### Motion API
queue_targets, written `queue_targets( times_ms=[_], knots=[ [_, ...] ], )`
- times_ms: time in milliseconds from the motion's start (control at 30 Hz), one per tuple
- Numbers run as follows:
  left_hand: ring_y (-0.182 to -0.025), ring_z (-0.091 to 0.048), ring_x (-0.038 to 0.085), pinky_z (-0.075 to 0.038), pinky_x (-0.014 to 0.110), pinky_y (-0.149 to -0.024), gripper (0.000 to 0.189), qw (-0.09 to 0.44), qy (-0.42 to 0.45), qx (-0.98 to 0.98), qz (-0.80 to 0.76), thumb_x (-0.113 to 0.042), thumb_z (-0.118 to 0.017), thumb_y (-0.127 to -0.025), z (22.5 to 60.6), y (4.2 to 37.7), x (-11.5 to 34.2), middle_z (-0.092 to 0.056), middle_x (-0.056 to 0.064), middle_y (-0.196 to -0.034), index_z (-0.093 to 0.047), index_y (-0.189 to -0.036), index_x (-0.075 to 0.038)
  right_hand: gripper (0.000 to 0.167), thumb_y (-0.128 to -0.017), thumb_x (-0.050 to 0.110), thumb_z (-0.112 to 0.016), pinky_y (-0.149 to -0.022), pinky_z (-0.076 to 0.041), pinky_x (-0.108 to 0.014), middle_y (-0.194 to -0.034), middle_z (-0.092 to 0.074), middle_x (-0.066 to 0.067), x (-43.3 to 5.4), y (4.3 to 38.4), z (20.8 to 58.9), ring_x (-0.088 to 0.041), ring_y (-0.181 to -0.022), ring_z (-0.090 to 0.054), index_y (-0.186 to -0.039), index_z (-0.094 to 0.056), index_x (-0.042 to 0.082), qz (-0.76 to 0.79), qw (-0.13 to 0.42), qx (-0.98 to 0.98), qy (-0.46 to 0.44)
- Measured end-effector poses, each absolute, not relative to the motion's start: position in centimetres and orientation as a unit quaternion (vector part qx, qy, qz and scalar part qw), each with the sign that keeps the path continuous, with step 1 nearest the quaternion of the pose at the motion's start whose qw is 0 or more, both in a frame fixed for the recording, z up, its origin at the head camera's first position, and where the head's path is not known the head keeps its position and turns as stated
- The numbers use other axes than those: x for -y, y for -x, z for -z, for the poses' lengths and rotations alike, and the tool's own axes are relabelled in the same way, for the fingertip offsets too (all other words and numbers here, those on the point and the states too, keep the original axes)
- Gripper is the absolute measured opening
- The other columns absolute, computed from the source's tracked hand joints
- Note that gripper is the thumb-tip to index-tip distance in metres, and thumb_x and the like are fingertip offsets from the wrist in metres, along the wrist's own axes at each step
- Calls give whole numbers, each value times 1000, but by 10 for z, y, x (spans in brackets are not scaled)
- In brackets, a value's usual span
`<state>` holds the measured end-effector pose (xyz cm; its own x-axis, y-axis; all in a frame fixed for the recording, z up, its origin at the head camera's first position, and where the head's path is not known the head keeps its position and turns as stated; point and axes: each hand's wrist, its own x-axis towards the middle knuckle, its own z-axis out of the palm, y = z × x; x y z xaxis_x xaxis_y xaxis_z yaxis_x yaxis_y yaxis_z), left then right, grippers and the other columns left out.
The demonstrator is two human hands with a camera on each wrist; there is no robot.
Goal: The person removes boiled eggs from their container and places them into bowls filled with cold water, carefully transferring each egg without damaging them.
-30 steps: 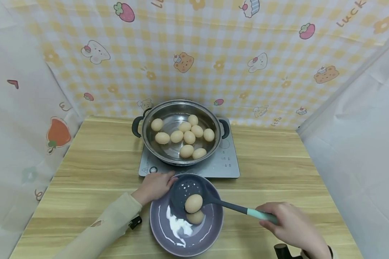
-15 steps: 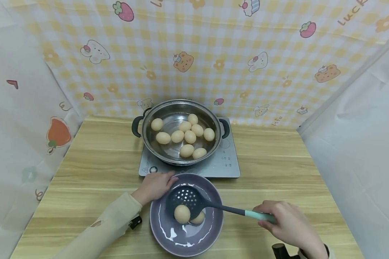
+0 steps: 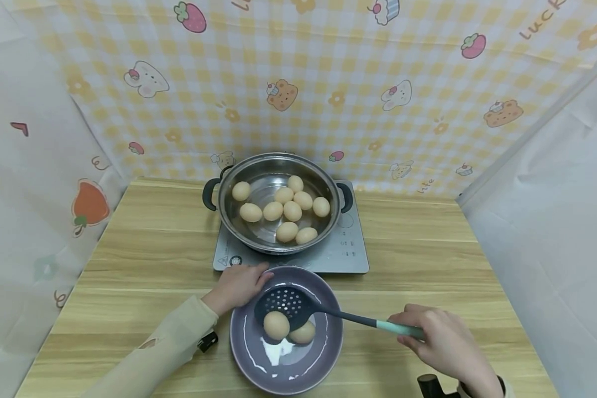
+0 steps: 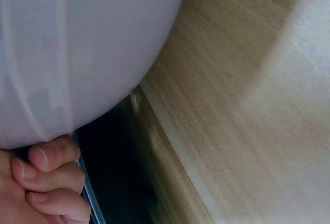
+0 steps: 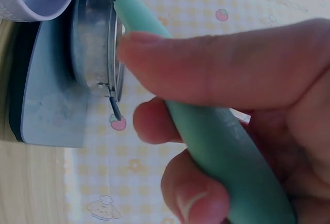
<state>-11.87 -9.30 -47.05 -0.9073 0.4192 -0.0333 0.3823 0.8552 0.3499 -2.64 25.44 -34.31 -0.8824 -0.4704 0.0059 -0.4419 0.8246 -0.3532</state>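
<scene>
My right hand [image 3: 440, 340] grips the mint-green handle of a dark grey skimmer [image 3: 284, 300], thumb on one side and curled fingers on the other in the right wrist view. The skimmer's perforated head is low inside a purple-grey bowl [image 3: 323, 359]. One brown egg [image 3: 276, 325] sits at the near edge of that head, and a second egg [image 3: 302, 333] lies beside it in the bowl. At the bowl's upper left rim, my left hand [image 3: 237, 286] holds the bowl, thumb at the rim. The left wrist view shows its fingers [image 4: 56, 177] curled against the bowl's underside.
Behind the bowl, a steel pot [image 3: 229, 221] with black handles holds several eggs in water. It stands on a grey induction cooker [image 3: 350, 257], whose front edge is close to the bowl. A checked cloth [image 3: 328, 72] hangs behind the wooden table [image 3: 413, 249].
My right hand has tilted and lowered the skimmer slightly leftward. The upper egg has shifted down and left to the head's near edge. My left hand has stayed at the rim.
</scene>
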Motion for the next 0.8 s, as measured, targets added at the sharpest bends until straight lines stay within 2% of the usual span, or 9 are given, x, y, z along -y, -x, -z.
queue_targets(
  times_ms=[333, 600, 733, 800],
  knots=[
    [-59, -58, 25, -39, 37, -54, 27, 46, -213, -961, -170, -37, -45, -94, 468, 118, 94, -49, -3, -56, -49, -76, -18, 34, -58, 5, -80, -43, -26, -15, -67, -43, 24, -254, 25, 348, 10, -51, -32, -84, -69, 24, 178, -42, -945, 270],
    [-59, -58, 25, -40, 36, -53, 27, 47, -217, -960, -173, -36, -45, -94, 468, 118, 94, -49, -2, -56, -48, -74, -18, 36, -57, 3, -80, -41, -25, -15, -67, -43, 24, -253, 27, 346, 10, -49, -30, -84, -70, 24, 192, -65, -944, 259],
    [-59, -56, 22, -41, 36, -53, 8, 47, -227, -956, -178, -23, -57, -88, 469, 117, 96, -57, 0, -64, -57, -88, -15, 34, -61, 3, -79, -43, -28, -16, -66, -40, 23, -256, 31, 342, 9, -50, -31, -88, -69, 20, 218, -54, -937, 267],
    [-58, -55, 20, -42, 35, -52, 13, 41, -229, -956, -177, -16, -60, -83, 470, 116, 96, -60, 2, -67, -60, -96, -14, 32, -64, 2, -77, -44, -30, -17, -66, -40, 22, -258, 35, 339, 9, -51, -33, -91, -69, 17, 230, -38, -933, 274]
  ],
)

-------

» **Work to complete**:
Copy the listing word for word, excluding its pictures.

» **Answer space**:
### Motion API
queue_targets, written `queue_targets( times_ms=[_], knots=[ [_, ...] ], )`
- times_ms: time in milliseconds from the motion's start (control at 30 Hz), one per tuple
- Numbers run as follows:
  left_hand: ring_y (-0.182 to -0.025), ring_z (-0.091 to 0.048), ring_x (-0.038 to 0.085), pinky_z (-0.075 to 0.038), pinky_x (-0.014 to 0.110), pinky_y (-0.149 to -0.024), gripper (0.000 to 0.189), qw (-0.09 to 0.44), qy (-0.42 to 0.45), qx (-0.98 to 0.98), qz (-0.80 to 0.76), thumb_x (-0.113 to 0.042), thumb_z (-0.118 to 0.017), thumb_y (-0.127 to -0.025), z (22.5 to 60.6), y (4.2 to 37.7), x (-11.5 to 34.2), middle_z (-0.092 to 0.056), middle_x (-0.056 to 0.064), middle_y (-0.196 to -0.034), index_z (-0.093 to 0.047), index_y (-0.189 to -0.036), index_x (-0.075 to 0.038)
  right_hand: gripper (0.000 to 0.167), thumb_y (-0.128 to -0.017), thumb_x (-0.050 to 0.110), thumb_z (-0.112 to 0.016), pinky_y (-0.149 to -0.022), pinky_z (-0.076 to 0.041), pinky_x (-0.108 to 0.014), middle_y (-0.194 to -0.034), middle_z (-0.092 to 0.074), middle_x (-0.066 to 0.067), x (-43.3 to 5.4), y (4.3 to 38.4), z (20.8 to 58.9), ring_x (-0.088 to 0.041), ring_y (-0.181 to -0.022), ring_z (-0.090 to 0.054), index_y (-0.186 to -0.039), index_z (-0.094 to 0.056), index_x (-0.042 to 0.082), qz (-0.76 to 0.79), qw (-0.13 to 0.42), qx (-0.98 to 0.98), qy (-0.46 to 0.44)
- Measured end-effector poses, each absolute, not relative to the motion's start: position in centimetres and orientation as a unit quaternion (vector part qx, qy, qz and scalar part qw), each with the sign that keeps the path continuous, with step 1 nearest the quaternion of the pose at the motion's start whose qw is 0 or more, both in a frame fixed for the recording, z up, its origin at the head camera's first position, and where the head's path is not known the head keeps its position and turns as stated
- The numbers use other axes than those: x for -y, y for -x, z for -z, for the poses' lengths and rotations alike, and the tool's own axes are relabelled in the same way, for the fingertip offsets too (all other words and numbers here, those on the point and the states too, keep the original axes)
- Gripper is the absolute measured opening
- The other columns absolute, computed from the source's tracked hand joints
- Note that gripper is the thumb-tip to index-tip distance in metres, and thumb_x and the like are fingertip offsets from the wrist in metres, along the wrist's own axes at each step
- Calls give whole numbers, each value times 1000, but by 10 for z, y, x (spans in brackets are not scaled)
- In brackets, a value's usual span
`<state>` holds the measured end-effector pose (xyz cm; its own x-axis, y-axis; all in a frame fixed for the recording, z up, its origin at the head camera's first position, and where the head's path is not known the head keeps its position and turns as stated; point and axes: each hand's wrist, its own x-axis towards the middle knuckle, its own z-axis out of the palm, y = z × x; x y z xaxis_x xaxis_y xaxis_z yaxis_x yaxis_y yaxis_z), left then right, grippers and the other columns left out.
The demonstrator is two human hands with a camera on each wrist; there is no robot.
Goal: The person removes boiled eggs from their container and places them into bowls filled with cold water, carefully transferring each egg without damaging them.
-30 steps: 
-15 steps: 
+0 steps: 
+0 steps: 
+0 steps: 
<state>-11.87 -9.30 -47.05 -0.9073 0.4192 -0.0333 0.3823 0.8552 0.3499 -2.64 25.44 -34.31 -0.8824 -0.4704 0.0059 -0.4419 0.8246 -0.3532</state>
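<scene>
My right hand [image 3: 440, 340] grips the mint-green handle of a dark grey skimmer [image 3: 284, 300], thumb on one side and curled fingers on the other in the right wrist view. The skimmer's perforated head is low inside a purple-grey bowl [image 3: 323, 359]. One brown egg [image 3: 276, 325] sits at the near edge of that head, and a second egg [image 3: 302, 333] lies beside it in the bowl. At the bowl's upper left rim, my left hand [image 3: 237, 286] holds the bowl, thumb at the rim. The left wrist view shows its fingers [image 4: 56, 177] curled against the bowl's underside.
Behind the bowl, a steel pot [image 3: 229, 221] with black handles holds several eggs in water. It stands on a grey induction cooker [image 3: 350, 257], whose front edge is close to the bowl. A checked cloth [image 3: 328, 72] hangs behind the wooden table [image 3: 413, 249].
My right hand has tilted and lowered the skimmer slightly leftward. The upper egg has shifted down and left to the head's near edge. My left hand has stayed at the rim.
</scene>
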Motion for the next 0.8 s, as measured, targets added at the sharpest bends until straight lines stay within 2% of the usual span, or 9 are given, x, y, z along -y, -x, -z.
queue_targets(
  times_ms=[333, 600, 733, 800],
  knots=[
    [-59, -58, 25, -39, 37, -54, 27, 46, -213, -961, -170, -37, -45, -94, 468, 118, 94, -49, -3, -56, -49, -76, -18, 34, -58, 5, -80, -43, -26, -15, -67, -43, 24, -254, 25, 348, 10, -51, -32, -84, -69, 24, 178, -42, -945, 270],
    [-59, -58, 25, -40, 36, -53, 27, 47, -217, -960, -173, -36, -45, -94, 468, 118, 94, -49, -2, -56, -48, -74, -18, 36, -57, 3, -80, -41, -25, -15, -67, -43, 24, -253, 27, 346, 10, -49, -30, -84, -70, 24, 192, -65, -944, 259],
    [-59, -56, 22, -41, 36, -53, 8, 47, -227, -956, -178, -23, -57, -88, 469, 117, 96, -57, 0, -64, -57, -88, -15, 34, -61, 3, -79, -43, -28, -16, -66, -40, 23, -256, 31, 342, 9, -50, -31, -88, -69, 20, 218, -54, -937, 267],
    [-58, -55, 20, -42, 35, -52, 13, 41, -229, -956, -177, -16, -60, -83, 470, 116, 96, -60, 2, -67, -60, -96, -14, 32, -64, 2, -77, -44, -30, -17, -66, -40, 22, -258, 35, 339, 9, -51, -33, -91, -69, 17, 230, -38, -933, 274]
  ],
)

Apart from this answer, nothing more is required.